I love writing and design. To me, writing and design are deeply entwined. We live in narrative—verbal and visual—and we learn through stories. As designer and writer, understanding people’s needs, desires, and cares is rooted in storytelling. Just as communication is at the heart of design, narrative is at the heart of communication.
Published 2010 © Jeanette Leagh for the China–US Business Leaders Round Table
Duncan Niederauer, CEO of the New York Stock Exchange-Euronext, is an important man. Even with an appointment, it’s no easy task for an outsider to gain entry into NYSE-Euronext’s iconic building. Visitors journey through a series of identification checks and metal detectors that open up to a lobby where stock updates speed along LED strips and traders with colored vests hurry past carrying paper take-out bags during lunch hour.
I meet with Mr. Niederauer, on a chilly and rainy early spring afternoon on Wall Street, to learn about his current views on Chinese companies coming to the world market, and to discuss what he personally hopes the inaugural round table will achieve. Mr. Niederauer is a direct and plain-spoken man with a sense of humor one finds disarming and refreshing. He grips my hand in a firm shake, and welcomes my colleague and me into his office. He and Matt Scogin, his Chief of Staff, settle into adjacent armchairs facing us and with little fanfare or formality we begin.
Why does NYSE-Euronext want to collaborate with China in this capacity, and why now?
“For starters, China is a place that is not only important to the US but also important to this company.” Mr. Niederauer begins. With more than 80 Chinese companies already listed in the NYSE-Euronext family, the round table supplies a platform to work with Chinese companies now that are likely to be part of the NYSE-Euronext community later, he explains. China’s markets are retail-dominant and growing faster than the still young and emergent Chinese financial infrastructure. Mr. Niederauer foresees many Chinese companies from diverse industries looking to go public in a market that cannot yet accommodate their myriad of needs.

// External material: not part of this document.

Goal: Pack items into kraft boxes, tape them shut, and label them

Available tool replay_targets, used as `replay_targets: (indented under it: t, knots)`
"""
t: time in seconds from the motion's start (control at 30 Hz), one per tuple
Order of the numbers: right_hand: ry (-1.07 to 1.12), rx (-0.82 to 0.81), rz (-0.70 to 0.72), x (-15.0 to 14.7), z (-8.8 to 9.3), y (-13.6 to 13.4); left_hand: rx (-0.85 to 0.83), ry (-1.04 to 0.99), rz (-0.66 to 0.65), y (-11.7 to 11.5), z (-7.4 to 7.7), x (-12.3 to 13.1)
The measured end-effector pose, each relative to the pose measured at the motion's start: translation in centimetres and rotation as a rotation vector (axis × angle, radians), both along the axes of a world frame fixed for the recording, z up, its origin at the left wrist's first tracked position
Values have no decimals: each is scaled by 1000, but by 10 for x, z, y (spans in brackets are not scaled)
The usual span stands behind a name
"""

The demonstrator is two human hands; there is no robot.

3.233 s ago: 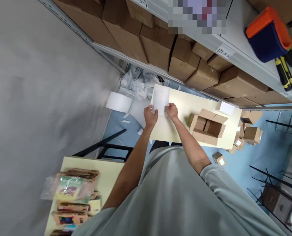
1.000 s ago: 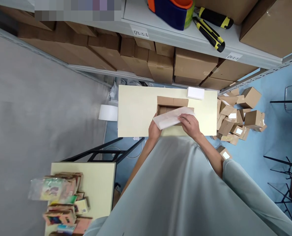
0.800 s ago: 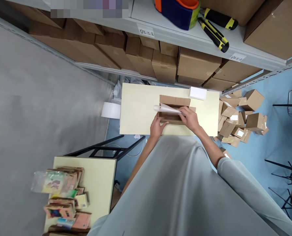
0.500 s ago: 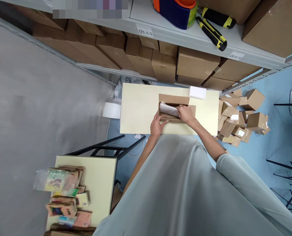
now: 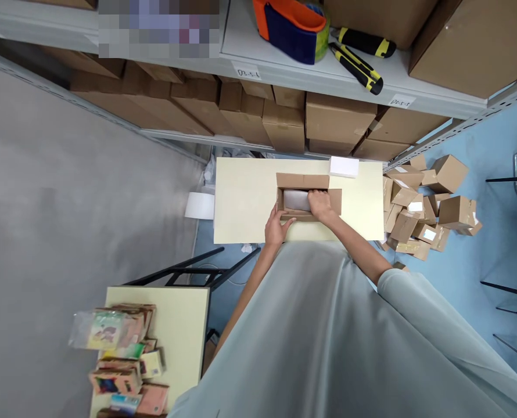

“We think that the local Chinese market will not provide the opportunity exclusively for all those companies to go public.” He believes NYSE-Euronext can be an opportune arena for many Chinese companies to come to market even as China’s own capital markets continue to mature. It’s fair to say that NYSE—with its beginnings in the eighteenth century—is a far more developed market.
“That means we have an incredibly rich history, right?, ” he asks playfully. Of course, this is also a burden, “because most people would say anyone with that long a history can’t possibly be innovative, can’t possibly be on the cutting edge of technology, probably doesn’t have much of an attitude or willingness to experiment.” In Mr. Niederauer’s view, co-hosting the round table sends a clear message that NYSE is not only versatile, but forward-thinking, by “trying something that really hasn’t been tried before in the US.”
NYSE and China parallel each other in a curious way. They are two enterprises asserting their inventiveness despite histories both steeped in longevity and stability. Looking at NYSE’s expansive timeline, for 50 and 100 years of its history, very little changed. Yet in the last five to ten years, the velocity of change has been unprecedented. “And I think you could say the same thing about China in a lot of ways, right?” Mr. Niederauer pauses briefly. “It’s a very interesting parallel because we’re both trying to convince the rest of the world that we’re not who and what you think we are, that we’re comfortable moving at a much faster pace—that we’re adaptable.”
For two countries with uncommon pasts but, it seems, increasingly common futures, would gathering in the world’s epicenter of capitalism for the round table be a historic event? “I don’t know if my expectations are that high, to be honest with ya, ” Mr. Niederauer answers candidly. For him, the goal is to build relationships that will last into the future. Despite cultural differences and language barriers, with sessions closed to media and the aid of simultaneous translators, he hopes for sincere and substantive
conversation to take place on April 15. “We’re hoping, because this is a round table, that there’s more dialogue. If it’s just all speeches, it’s not going to do much for the attendees, I don’t think.”
So perhaps historic is too lofty a goal. In Mr. Niederauer’s mind, the round table will prove successful if the participants use it as a springboard to learn from one another and build long-lasting relationships. “And if we happen to be seen as the place that convened the meeting, and we were the common link to getting all those people together, that’s enough history for me.”